Bharti Airtel is dedicated to connecting the entire nation
digitally. As of now, the Company's network covers 96.5%
of the population in 7,918 Census towns as well as 816,832
non-Census towns and villages. Through strategic network
investments, the Company has expanded connectivity
to some of India's most remote regions. As part of the
Rural Expansion Program, the Company has made rapid
strides in expanding high-quality, affordable connectivity
to underserved regions through the deployment of over
77,500 rural sites across 173,000 villages over five years.
Bharti Airtel remains dedicated to expanding 4G and 5G
connectivity in underserved regions to foster greater
digital inclusion.

Bharti Airtel is fully committed to the Paris Accord goal of
limiting global temperature rise to below 1.5°C. To support
this, the Company has in place validated Science Based
Targets to reduce emissions by 50.2% from the operations
and 42% across value chain by 2031.

This year, the Company remained focused on greening the
network and enhancing climate resilience. The Company
has accelerated solar adoption, now powering 41,759
network sites. Additionally, by integrating AI/ML into our
network, the Company can dynamically switch off radio
layers based on real-time traffic, cutting emissions and
lowering energy consumption. Nxtra by Airtel is a member
of RE100 initiative, a flagship global initiative led by Climate
Group in partnership with CDP and is committed to
sourcing 100% renewable electricity to achieve its net-zero
goals by 2031. As of today, 52% of the electricity used in the
data centers now comes from renewable sources.
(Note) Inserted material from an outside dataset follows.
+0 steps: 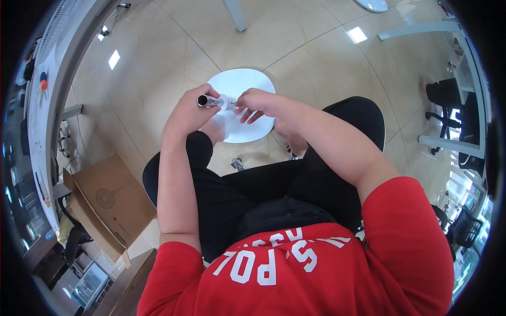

Bharti Airtel is an ISO 45001 certified Company,
demonstrating its commitment to employee well-being
and safety, as evident by the successful completion of
surveillance audits on health and workplace safety. The
diversity and inclusion initiatives led to a growth in the
women workforce to 20.4% in FY 2025-26. The Company
has increased average hours of employee training from 29
to 43 showing an increase by 48% from the previous year.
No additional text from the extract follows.